● EXERCISE:
Where a line in the listing below contains the word "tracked", copy that line.

● DATASET EXTRACT:
────────────────

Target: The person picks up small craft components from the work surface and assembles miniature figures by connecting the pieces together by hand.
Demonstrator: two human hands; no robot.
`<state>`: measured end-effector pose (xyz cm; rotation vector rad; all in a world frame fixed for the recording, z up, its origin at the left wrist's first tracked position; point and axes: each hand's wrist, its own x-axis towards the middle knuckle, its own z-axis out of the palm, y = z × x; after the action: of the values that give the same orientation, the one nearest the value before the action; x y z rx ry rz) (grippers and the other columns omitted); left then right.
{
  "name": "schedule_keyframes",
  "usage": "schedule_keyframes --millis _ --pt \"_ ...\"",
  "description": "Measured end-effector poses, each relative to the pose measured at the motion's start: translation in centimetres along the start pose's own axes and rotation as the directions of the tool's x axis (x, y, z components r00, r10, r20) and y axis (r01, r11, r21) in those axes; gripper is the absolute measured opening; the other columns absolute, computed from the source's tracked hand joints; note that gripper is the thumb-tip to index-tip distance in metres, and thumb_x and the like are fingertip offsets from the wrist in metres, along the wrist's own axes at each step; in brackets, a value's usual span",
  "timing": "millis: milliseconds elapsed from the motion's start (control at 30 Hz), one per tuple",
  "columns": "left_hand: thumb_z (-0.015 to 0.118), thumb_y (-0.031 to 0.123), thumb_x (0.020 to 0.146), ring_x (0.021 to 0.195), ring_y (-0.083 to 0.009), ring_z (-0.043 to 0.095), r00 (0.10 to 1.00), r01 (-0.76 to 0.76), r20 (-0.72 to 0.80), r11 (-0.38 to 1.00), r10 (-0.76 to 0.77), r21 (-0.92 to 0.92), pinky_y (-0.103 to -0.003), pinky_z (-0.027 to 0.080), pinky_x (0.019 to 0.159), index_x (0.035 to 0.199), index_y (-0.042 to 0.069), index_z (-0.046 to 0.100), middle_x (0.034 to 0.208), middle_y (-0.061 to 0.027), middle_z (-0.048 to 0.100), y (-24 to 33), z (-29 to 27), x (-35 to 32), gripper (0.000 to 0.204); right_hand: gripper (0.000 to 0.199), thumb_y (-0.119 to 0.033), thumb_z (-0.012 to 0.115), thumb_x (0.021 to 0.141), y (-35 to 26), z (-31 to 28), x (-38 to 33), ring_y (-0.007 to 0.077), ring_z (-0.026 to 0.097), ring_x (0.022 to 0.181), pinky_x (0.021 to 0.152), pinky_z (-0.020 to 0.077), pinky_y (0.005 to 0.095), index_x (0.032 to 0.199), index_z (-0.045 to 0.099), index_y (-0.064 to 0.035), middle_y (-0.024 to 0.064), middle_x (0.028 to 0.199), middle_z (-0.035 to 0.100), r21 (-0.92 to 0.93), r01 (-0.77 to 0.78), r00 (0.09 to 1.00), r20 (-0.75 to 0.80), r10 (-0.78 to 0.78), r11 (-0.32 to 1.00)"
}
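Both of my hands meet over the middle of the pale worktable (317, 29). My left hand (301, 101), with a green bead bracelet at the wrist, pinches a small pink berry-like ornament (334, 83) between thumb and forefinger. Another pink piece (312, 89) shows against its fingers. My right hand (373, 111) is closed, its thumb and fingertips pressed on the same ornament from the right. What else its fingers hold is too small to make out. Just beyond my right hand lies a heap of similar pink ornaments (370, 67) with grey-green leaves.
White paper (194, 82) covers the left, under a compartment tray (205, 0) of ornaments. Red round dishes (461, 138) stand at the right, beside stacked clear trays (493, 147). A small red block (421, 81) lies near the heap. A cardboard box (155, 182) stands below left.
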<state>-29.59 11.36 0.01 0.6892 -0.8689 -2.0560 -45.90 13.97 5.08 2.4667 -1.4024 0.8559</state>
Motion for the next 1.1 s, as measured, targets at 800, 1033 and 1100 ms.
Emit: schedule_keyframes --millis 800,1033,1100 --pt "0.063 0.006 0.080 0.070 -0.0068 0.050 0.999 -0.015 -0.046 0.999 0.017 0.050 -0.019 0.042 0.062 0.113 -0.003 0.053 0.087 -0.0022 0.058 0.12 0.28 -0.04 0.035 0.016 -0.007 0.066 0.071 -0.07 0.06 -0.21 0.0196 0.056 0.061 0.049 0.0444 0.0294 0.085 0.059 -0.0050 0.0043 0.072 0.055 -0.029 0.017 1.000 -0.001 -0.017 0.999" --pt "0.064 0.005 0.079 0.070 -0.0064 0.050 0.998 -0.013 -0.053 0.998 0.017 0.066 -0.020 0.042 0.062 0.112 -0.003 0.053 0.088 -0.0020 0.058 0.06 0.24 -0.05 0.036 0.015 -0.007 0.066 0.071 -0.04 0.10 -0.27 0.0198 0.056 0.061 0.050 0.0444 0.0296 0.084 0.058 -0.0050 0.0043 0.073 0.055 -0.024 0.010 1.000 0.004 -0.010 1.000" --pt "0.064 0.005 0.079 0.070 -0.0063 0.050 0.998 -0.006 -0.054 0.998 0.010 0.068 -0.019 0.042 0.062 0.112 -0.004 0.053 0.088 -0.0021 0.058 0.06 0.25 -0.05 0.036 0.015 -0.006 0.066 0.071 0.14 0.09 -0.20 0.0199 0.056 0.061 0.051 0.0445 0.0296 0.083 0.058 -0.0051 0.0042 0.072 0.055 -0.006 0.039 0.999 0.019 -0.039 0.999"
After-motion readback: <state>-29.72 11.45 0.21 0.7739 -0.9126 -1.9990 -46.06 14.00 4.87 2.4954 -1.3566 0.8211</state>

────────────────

● ANSWER FOR THIS EXERCISE:
`<state>`: measured end-effector pose (xyz cm; rotation vector rad; all in a world frame fixed for the recording, z up, its origin at the left wrist's first tracked position; point and axes: each hand's wrist, its own x-axis towards the middle knuckle, its own z-axis out of the palm, y = z × x; after the action: of the values that give the same orientation, the one nearest the value before the action; x y z rx ry rz) (grippers and the other columns omitted); left then right.
  "description": "Measured end-effector poses, each relative to the pose measured at the motion's start: translation in centimetres along the start pose's own axes and rotation as the directions of the tool's x axis (x, y, z components r00, r10, r20) and y axis (r01, r11, r21) in those axes; gripper is the absolute measured opening; the other columns absolute, computed from the source's tracked hand joints; note that gripper is the thumb-tip to index-tip distance in metres, and thumb_x and the like are fingertip offsets from the wrist in metres, along the wrist's own axes at each step; in brackets, a value's usual span",

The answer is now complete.